Add ChIP Data to a Genome Map (Track)

These steps walk you through uploading BED data from a ChIP experiment and viewing them alongside a gene map.

Part 1: Transfer ChIP data to Galaxy

  1. If you have not already done so, store one or more BED files on your local hard drive. If you are interested in using data from another lab, make sure that the lab provides to you the data in BED format.
  2. Log in to Galaxy.
  3. Click Get Data > Upload File in the left menu.
  4. Set the parameters to the following values:
    1. File: browse for the BED file on your hard drive
    2. Genome: Select a genome that corresponds to your BED data. If you are using the human genome, be sure to select the hg number (e.g., hg18) that corresponds to your BED data.
    3. Convert spaces to tabs: yes
  5. Click the [Execute] button.
  6. Under History on the right side of the page you should see some indication of the data being uploaded to Galaxy. BED files are typically very large. Please be patient while the file uploads.
  7. When the upload is finished, this item will be labeled with a #1 and the file name under History.
  8. Click the eye icon to preview the data. It should look similar to the example below:
  9. Click the pencil icon to edit the file. You can rename the data file here. Importantly, make sure Chrom column, Start Column, End column, Name/Identifier column, and Strand column are set to 1, 2, 3, 4, and 6 respectively. Column 5 is usually the "score" of the row in a BED file. Select the “Datatype” tab and make sure it is set to interval. Click “Save.”
  10. Your data is now ready to be analyzed.

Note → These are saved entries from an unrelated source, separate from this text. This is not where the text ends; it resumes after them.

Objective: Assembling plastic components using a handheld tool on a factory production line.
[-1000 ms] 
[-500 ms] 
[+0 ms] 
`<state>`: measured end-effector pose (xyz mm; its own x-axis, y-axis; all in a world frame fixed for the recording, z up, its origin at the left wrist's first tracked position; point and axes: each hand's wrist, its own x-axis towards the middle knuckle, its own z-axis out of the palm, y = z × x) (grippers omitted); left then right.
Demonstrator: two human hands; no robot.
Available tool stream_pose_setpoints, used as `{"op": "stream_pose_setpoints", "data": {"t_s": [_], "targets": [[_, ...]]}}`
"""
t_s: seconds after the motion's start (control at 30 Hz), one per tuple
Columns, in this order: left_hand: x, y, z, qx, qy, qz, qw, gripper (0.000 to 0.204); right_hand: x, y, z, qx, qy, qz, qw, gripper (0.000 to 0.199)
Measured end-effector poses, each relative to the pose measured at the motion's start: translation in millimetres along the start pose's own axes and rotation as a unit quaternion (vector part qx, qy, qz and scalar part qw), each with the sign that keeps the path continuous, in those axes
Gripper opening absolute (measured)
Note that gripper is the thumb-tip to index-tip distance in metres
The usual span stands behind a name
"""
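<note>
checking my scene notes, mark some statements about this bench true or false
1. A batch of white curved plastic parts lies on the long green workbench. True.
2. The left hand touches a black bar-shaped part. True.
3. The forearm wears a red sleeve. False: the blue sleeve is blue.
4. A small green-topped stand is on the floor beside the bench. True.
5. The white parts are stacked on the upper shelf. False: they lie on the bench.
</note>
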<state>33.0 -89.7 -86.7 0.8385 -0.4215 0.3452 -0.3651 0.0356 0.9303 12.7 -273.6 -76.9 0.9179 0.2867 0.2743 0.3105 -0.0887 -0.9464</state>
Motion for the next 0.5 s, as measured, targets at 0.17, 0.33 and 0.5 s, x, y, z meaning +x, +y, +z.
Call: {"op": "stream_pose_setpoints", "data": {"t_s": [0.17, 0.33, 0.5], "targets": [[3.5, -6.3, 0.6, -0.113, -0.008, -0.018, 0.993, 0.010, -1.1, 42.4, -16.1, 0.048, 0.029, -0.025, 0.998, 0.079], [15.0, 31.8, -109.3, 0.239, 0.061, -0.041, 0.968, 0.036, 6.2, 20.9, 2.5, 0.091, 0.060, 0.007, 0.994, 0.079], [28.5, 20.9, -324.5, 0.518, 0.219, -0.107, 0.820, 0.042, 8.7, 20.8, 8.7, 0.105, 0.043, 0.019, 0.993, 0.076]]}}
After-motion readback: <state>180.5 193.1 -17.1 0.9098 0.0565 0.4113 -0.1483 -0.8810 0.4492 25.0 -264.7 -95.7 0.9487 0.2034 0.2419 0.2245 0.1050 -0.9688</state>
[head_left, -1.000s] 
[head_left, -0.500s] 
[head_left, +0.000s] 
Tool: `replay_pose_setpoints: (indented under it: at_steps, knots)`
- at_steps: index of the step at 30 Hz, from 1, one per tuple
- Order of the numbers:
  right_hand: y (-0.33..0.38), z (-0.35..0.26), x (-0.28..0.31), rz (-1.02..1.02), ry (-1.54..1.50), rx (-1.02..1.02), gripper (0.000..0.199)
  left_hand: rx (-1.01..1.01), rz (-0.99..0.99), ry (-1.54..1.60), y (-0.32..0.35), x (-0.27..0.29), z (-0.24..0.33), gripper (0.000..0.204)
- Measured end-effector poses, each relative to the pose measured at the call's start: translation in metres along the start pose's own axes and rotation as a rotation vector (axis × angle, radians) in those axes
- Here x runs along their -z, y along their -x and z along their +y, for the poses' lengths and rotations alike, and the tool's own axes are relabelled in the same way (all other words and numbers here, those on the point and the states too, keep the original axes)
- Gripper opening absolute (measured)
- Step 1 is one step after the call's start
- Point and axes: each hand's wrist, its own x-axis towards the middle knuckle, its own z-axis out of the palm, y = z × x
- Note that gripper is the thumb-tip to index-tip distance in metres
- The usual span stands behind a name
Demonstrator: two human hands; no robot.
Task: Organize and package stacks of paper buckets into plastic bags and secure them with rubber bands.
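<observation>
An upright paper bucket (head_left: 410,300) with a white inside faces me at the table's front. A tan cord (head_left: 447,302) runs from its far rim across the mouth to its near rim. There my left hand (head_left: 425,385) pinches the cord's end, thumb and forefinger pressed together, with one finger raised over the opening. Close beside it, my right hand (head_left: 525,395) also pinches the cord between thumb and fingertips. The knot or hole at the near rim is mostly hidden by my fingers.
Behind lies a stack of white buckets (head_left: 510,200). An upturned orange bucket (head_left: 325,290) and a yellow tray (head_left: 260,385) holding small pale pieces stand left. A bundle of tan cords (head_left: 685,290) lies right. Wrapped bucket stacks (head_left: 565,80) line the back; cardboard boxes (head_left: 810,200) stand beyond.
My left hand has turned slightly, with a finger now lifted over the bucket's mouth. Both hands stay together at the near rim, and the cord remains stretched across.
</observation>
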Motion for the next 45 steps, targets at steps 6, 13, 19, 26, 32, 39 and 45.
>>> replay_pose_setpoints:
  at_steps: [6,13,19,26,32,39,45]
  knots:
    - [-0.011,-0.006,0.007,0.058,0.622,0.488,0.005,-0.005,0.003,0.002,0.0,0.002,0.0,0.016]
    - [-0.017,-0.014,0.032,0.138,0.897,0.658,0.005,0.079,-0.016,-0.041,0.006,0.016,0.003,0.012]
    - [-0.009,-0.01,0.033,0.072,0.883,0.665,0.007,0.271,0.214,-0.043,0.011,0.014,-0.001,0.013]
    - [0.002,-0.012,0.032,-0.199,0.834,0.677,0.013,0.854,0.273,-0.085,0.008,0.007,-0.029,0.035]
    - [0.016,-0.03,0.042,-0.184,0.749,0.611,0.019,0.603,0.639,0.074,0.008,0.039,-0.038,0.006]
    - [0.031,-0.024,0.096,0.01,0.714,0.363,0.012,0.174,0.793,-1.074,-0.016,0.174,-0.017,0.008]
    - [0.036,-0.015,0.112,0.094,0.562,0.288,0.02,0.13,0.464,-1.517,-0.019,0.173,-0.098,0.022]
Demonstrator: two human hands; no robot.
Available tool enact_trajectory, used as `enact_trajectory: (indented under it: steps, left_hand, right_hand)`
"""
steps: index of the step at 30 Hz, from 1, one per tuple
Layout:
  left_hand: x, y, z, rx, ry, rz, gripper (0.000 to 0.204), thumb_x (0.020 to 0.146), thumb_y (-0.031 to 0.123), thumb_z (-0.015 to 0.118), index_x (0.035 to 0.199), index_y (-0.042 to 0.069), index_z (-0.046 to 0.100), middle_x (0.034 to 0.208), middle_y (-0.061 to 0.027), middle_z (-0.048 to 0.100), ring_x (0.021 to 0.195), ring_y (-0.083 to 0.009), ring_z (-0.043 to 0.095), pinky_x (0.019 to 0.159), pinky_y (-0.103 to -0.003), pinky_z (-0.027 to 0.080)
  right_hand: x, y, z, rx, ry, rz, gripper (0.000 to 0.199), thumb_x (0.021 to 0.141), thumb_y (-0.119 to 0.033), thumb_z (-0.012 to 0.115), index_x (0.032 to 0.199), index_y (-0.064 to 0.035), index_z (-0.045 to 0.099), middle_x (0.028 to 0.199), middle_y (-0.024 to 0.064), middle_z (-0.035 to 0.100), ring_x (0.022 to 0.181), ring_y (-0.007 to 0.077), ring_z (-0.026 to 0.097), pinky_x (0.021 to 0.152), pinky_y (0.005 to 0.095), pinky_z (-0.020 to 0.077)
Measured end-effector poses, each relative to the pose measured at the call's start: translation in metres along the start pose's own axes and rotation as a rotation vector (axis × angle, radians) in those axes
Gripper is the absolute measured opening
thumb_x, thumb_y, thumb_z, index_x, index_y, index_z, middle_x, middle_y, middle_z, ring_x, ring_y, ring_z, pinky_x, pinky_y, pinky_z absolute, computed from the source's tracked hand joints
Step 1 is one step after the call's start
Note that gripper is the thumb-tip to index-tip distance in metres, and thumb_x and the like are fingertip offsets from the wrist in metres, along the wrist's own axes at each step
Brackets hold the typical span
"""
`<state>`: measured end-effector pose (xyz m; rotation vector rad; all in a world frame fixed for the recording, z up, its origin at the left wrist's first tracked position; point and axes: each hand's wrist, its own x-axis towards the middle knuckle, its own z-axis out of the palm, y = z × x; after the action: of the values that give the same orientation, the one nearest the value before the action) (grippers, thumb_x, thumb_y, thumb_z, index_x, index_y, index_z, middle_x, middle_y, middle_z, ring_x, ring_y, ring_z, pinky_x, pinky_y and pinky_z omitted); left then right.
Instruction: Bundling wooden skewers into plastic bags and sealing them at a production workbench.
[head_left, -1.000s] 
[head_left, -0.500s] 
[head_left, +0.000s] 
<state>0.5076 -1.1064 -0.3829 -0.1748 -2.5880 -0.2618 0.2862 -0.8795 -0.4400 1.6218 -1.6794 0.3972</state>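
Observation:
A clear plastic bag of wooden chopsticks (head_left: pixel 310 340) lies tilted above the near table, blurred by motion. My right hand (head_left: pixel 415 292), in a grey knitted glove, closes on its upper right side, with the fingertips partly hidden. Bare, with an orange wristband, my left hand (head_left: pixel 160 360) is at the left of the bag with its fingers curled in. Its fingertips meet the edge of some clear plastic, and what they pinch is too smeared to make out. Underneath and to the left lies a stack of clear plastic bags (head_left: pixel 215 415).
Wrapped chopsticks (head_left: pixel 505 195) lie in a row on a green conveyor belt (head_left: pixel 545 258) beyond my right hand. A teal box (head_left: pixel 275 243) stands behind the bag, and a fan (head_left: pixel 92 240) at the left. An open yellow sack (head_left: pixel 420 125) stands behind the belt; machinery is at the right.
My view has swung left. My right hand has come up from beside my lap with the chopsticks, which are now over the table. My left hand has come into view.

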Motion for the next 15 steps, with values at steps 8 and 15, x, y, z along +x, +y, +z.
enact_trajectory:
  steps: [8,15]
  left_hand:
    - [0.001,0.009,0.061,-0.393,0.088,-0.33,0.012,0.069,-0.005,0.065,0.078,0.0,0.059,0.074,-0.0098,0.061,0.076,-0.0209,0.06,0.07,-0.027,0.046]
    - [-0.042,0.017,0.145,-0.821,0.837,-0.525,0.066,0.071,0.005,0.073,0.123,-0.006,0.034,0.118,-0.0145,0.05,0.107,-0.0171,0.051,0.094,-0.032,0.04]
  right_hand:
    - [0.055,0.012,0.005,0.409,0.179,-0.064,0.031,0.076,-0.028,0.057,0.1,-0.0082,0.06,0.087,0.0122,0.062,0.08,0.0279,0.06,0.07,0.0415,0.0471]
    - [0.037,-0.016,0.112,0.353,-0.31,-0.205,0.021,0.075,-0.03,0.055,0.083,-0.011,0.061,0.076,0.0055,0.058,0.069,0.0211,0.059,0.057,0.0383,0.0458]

Part 2: View the data as a map

  1. Select Visualization in the top menu. In the pop-up menu, select Saved Visualizations.
    Note: If you have not created a Browser yet, follow the steps from View Human Genes as Map (Track): Part 2.
  2. Open the Browser you saved (Human Genome).
  3. Find and click the plus sign (Add tracks) icon at the top right.
  4. Select the BED data you uploaded. Click the Add button.
  5. The data will appear as a new row, lined up in register with the gene mapping data.
  6. Click the save icon in the upper right.


Note: Because you are a registered user, Galaxy will save this data under History until you delete it (even after you log off and log back in). Note that you have a space limit, so you should delete any files under History that are incorrect, or that you no longer need.